人勧や定年引上げの影響についても回答せず

 10月期の定数配布について、4月期と同様の基準で配布したのか追及しましたが、発令前であることを理由に回答しませんでした。
 また、今年度の人事院勧告と同時に出された報告にもとづいて来年4月から実施が予定されている在級期間に係る制度の廃止が最高裁の定数配布基準に与える影響はあるのかを追及しましたが、これについても、明確な回答は行いませんでした。
 公判部専門職等の事務官以外の処遇水準について、定年年齢の引上げにより、影響が出ていないのかを追及しました。事務官5級の占有期間が延長されず、60歳となる年度に5級昇格ができず、昇格時期が後退していますが、これと同じことが、例えば書記官5級(占有2年、58歳昇格が実績だと思われる)で生じていないか懸念されています。

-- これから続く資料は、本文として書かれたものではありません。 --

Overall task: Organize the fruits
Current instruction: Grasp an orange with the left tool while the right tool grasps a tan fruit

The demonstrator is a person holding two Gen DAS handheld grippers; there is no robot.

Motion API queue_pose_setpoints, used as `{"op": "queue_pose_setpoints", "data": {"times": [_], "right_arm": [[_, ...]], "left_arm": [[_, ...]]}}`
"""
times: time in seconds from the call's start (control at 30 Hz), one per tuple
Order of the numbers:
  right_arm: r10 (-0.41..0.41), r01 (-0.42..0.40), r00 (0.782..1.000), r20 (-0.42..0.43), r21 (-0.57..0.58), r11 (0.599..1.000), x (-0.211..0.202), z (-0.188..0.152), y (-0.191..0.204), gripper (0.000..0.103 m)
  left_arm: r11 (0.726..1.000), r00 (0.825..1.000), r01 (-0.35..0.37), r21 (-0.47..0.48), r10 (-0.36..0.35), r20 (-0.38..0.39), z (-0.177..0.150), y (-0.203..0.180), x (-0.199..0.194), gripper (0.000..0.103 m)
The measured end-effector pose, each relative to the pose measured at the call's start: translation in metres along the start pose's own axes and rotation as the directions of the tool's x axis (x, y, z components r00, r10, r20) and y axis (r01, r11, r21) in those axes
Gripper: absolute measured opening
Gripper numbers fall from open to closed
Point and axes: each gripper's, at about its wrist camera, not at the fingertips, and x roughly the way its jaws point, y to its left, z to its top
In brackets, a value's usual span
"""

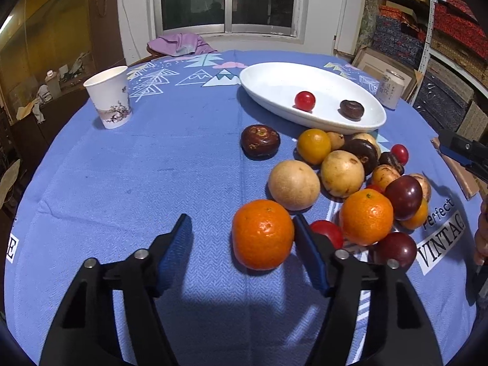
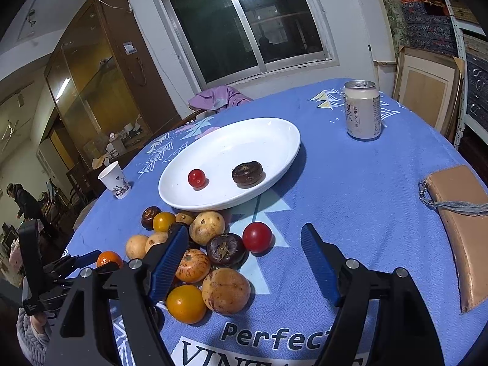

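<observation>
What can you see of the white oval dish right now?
The glossy white oval dish, ceramic by its look, is shallow with a raised rim and sits flat on the blue patterned tablecloth, beyond the fruit pile. Inside lie just a small red cherry tomato and a dark brown flattened fruit, apart from each other. Pile fruits crowd its near edge; contact unclear.

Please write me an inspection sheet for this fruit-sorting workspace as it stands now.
Surface: blue tablecloth, printed.
Job's things: white dish holding a cherry tomato and a dark water chestnut; fruit pile beside it.
Clutter: paper cup, drink can, tan wallet.
Grippers: left gripper open around an orange, one pad touching it; right gripper open, empty.
Cables: nothing seen.
Surroundings: window, wooden cabinet, stacked boxes.
</observation>
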Motion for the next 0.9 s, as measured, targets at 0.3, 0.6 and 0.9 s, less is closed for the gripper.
{"op": "queue_pose_setpoints", "data": {"times": [0.3,0.6,0.9], "right_arm": [[-0.005,0.005,1.0,-0.006,-0.006,1.0,0.0,-0.001,0.001,0.078],[0.018,-0.019,0.999,-0.033,-0.042,0.999,0.002,-0.006,0.007,0.078],[-0.057,0.032,0.987,-0.15,-0.163,0.986,0.021,-0.026,0.024,0.066]], "left_arm": [[0.996,0.997,0.079,0.027,-0.079,-0.013,0.001,-0.008,0.009,0.042],[0.999,0.999,0.045,-0.024,-0.045,0.003,0.0,0.005,0.003,0.042],[0.998,0.999,0.039,-0.044,-0.039,0.005,0.0,0.01,0.0,0.042]]}}
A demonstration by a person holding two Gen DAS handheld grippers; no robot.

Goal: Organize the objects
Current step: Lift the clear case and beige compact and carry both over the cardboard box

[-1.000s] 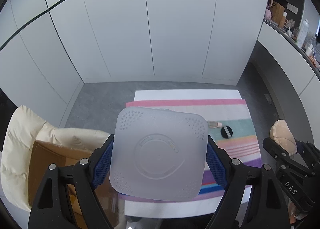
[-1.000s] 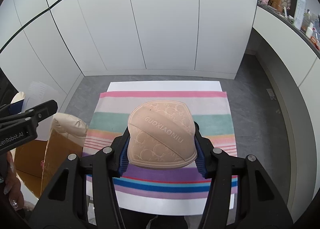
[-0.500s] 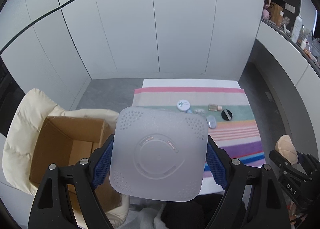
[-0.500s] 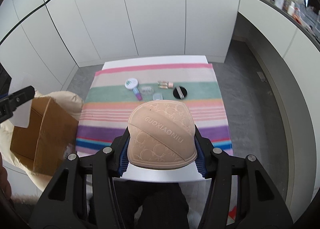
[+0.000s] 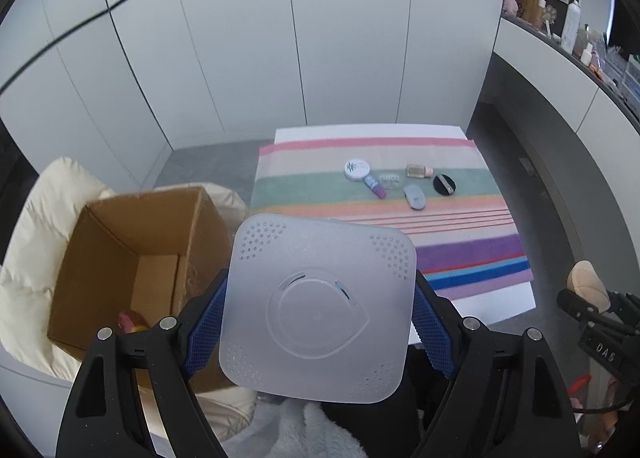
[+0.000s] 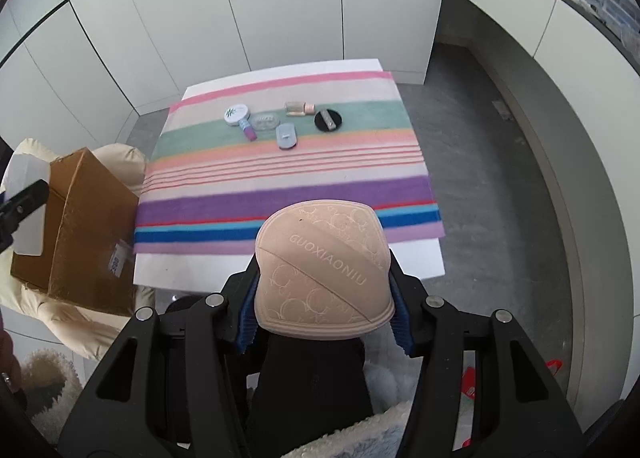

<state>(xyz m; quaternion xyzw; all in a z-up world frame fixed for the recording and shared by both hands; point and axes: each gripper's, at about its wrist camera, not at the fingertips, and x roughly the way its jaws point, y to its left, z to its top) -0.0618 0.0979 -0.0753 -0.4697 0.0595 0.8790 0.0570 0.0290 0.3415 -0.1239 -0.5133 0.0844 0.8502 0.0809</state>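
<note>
Left gripper (image 5: 318,322) clamped on frosted square lid (image 5: 318,308), centre-bottom of left wrist frame. Right gripper (image 6: 322,300) pinching beige pad (image 6: 322,272) marked GUOXIAONIU, lower centre of right wrist frame. Open cardboard box (image 5: 132,258) at left on cream cushion (image 5: 32,225). Small cosmetics, including black compact (image 6: 328,120), clustered upper centre on striped cloth (image 6: 288,181).

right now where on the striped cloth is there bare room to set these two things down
The near half of the striped cloth, from the thin red lines through the purple and blue bands, lies bare. So does the pink strip at the far edge. The teal band is crowded: white round tin, purple-capped tube, grey case, black puff, small bottle.
</note>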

これに対して「問題意識は理解した」と回答するのみでした。

「新たな類型の専門職」発令の拡大などを要求

 行(二)職については、部下数制限により従前の発令実績から明らかに後退している事実をあらためて指摘し、人事評価で仕事ぶりを適切に評価して賃金に反映させるなど、処遇を後退させないための方策や展望を示すよう追及しましたが、従前回答を繰り返しました。
 事務官についても、従前回答を繰り返したのに対し、ベテラン職員の処遇改善を強く主張しました。特に50歳前後の3級職員について、昇格を意識した配置や指導を行うとともに、新たな類型の専門職ポストを拡大することで4級昇格を実現するよう求めました。

昇給停止、昇給「頭打ち」などの影響を追及

 事務官は、3級の長期在級者が全国的に多く、55歳を過ぎて昇給停止となっている職員も少なからず存在します。また、55歳になる前に最高号俸に達して、事実上の昇給停止となる不利益を被る職員もいます。人事評価で上位の評定を多く得た職員ほど早く最高号俸に達し、より長期に不利益を被っています。このような制度上の矛盾を生じさせないよう、最高号俸に達する前に昇格させるよう強く求めました。
 なお、10月期の占有期間を限定的に延長する枠組みによる昇格発令予定者数については「0又は1」と回答しました。